▸ **Your instructions**: Leave out the pictures and output exactly the lines below from the one with "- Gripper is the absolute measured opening" down to the one with "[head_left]", both of them included.

▸ **Dataset excerpts**:
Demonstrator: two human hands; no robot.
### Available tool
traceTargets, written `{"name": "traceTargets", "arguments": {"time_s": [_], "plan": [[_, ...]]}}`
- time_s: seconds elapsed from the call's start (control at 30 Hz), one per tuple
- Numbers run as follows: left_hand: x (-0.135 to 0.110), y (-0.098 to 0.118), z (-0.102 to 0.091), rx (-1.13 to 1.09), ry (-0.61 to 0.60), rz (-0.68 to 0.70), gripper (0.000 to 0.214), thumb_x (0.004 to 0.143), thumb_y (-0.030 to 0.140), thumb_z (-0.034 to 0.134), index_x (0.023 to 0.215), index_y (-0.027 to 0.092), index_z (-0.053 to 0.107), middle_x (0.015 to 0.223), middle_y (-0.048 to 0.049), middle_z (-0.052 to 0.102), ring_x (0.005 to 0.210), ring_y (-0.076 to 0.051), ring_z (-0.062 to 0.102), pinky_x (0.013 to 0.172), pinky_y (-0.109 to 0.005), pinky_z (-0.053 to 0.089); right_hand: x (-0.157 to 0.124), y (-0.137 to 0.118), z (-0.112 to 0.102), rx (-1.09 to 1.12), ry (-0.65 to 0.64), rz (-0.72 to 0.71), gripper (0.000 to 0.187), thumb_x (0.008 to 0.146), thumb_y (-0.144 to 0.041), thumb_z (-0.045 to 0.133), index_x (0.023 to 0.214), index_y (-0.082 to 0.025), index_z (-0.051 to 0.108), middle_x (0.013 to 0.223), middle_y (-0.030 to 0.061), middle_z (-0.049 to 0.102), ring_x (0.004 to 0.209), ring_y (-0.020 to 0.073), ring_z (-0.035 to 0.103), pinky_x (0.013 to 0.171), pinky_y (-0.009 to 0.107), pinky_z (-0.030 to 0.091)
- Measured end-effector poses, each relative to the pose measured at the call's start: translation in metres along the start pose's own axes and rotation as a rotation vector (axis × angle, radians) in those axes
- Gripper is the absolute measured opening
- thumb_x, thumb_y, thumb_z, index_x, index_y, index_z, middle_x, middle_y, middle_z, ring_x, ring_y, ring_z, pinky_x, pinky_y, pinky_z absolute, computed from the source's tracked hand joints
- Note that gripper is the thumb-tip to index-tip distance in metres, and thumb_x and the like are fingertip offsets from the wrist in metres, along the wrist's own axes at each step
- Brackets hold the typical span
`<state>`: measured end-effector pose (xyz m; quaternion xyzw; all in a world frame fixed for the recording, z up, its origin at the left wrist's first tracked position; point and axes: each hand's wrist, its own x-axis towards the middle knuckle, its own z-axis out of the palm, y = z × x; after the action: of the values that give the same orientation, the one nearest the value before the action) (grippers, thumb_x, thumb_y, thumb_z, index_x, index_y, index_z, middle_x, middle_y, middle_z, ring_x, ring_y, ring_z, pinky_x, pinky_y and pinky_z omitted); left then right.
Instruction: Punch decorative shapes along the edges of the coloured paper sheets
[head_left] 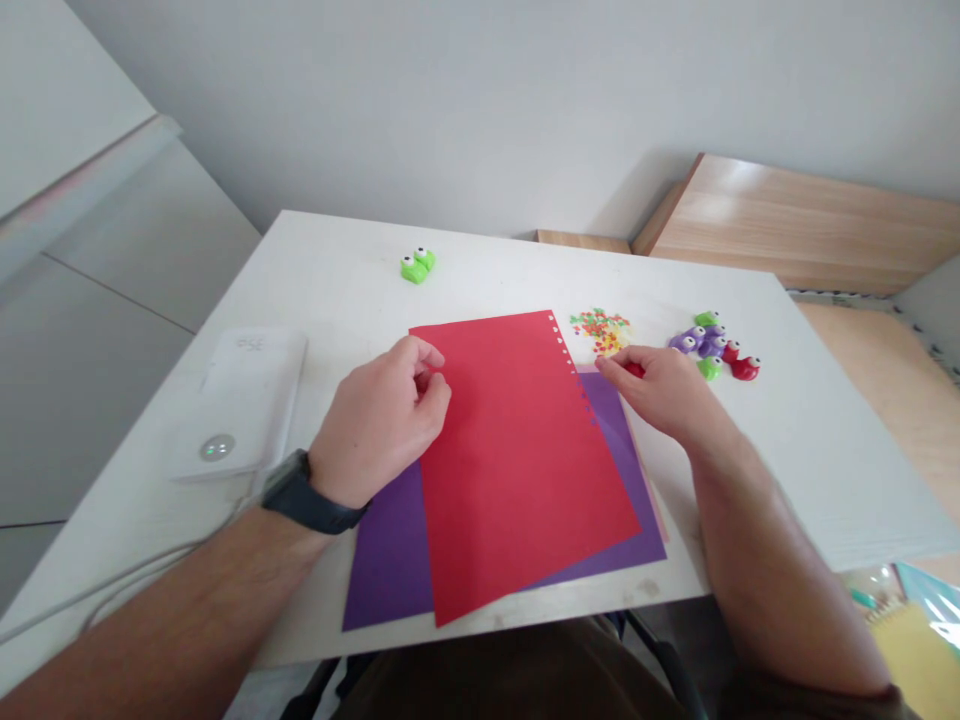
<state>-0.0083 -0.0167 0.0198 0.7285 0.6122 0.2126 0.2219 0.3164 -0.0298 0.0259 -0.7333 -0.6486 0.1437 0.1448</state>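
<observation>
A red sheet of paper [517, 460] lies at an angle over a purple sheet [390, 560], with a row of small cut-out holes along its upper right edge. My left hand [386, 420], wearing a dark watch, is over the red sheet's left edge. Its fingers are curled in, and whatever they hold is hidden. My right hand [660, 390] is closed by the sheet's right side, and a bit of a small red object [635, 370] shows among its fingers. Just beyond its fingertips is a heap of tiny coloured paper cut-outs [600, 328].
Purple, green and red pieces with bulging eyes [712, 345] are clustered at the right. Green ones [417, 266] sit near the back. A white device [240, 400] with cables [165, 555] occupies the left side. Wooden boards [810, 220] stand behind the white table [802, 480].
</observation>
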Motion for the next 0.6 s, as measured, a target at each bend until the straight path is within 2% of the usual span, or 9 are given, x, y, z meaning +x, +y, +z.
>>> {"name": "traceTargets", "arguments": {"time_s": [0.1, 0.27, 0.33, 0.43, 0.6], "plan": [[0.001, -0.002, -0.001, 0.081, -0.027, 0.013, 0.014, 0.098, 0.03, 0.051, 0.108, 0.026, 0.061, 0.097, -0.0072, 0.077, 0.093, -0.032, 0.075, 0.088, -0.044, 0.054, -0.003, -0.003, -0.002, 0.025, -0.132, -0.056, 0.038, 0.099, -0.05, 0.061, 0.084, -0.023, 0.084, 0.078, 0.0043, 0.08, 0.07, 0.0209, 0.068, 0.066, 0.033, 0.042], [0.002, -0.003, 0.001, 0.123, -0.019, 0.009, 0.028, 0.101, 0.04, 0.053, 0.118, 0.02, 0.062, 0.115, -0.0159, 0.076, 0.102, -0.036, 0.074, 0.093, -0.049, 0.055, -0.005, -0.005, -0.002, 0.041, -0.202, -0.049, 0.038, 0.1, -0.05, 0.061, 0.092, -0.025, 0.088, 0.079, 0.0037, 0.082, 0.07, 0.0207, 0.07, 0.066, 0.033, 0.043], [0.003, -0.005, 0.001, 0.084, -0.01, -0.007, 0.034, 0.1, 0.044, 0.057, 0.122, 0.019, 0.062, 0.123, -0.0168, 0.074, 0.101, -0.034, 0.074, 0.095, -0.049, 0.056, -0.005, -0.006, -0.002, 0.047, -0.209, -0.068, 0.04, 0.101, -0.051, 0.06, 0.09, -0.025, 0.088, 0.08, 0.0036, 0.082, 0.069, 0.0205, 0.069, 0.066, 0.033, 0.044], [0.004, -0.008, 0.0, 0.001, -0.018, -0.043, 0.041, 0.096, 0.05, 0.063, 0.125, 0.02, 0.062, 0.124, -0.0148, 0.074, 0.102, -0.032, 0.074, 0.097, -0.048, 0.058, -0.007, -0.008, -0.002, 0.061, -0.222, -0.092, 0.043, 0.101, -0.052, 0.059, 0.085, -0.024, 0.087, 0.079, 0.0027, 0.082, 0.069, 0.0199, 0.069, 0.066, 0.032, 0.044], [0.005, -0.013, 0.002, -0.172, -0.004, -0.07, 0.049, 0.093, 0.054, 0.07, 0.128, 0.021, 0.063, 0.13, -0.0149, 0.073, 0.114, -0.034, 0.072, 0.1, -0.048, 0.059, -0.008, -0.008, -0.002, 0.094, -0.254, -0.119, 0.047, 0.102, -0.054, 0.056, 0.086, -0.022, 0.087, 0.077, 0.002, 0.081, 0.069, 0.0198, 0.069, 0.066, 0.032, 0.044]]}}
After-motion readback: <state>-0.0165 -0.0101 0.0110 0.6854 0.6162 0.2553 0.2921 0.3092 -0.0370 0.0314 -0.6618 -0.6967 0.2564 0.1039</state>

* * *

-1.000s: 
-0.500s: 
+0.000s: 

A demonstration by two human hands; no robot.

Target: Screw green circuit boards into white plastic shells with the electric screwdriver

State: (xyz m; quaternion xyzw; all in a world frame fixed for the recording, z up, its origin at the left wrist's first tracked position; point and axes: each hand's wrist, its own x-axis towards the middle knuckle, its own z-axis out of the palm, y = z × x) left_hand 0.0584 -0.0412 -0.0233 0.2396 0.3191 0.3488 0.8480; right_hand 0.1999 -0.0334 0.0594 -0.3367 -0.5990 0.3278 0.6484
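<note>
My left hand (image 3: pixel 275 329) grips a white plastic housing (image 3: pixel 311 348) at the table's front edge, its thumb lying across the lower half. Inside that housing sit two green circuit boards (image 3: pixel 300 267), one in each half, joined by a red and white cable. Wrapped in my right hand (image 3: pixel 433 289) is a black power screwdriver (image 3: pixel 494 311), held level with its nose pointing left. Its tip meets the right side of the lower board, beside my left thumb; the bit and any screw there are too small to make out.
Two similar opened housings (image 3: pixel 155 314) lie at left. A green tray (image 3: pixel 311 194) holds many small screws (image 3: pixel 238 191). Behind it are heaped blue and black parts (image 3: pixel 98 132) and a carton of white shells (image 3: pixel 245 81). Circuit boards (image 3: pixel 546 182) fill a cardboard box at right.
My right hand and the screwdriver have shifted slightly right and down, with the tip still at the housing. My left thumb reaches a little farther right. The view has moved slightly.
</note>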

▸ **Exercise output**:
- Gripper is the absolute measured opening
- thumb_x, thumb_y, thumb_z, index_x, index_y, index_z, middle_x, middle_y, middle_z, ring_x, ring_y, ring_z, pinky_x, pinky_y, pinky_z absolute, computed from the source's tracked hand joints
- Note that gripper is the thumb-tip to index-tip distance in metres, and thumb_x and the like are fingertip offsets from the wrist in metres, along the wrist's own axes at each step
- Brackets hold the typical span
`<state>`: measured end-effector pose (xyz m; quaternion xyzw; all in a world frame fixed for the recording, z up, its origin at the left wrist's first tracked position; point and axes: each hand's wrist, its own x-axis towards the middle knuckle, its own z-axis out of the palm, y = z × x; after the action: of the values that give the same orientation, the one nearest the value before the action) (grippers, thumb_x, thumb_y, thumb_z, index_x, index_y, index_z, middle_x, middle_y, middle_z, ring_x, ring_y, ring_z, pinky_x, pinky_y and pinky_z omitted); left then right.
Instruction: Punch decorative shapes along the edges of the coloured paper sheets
[head_left] 

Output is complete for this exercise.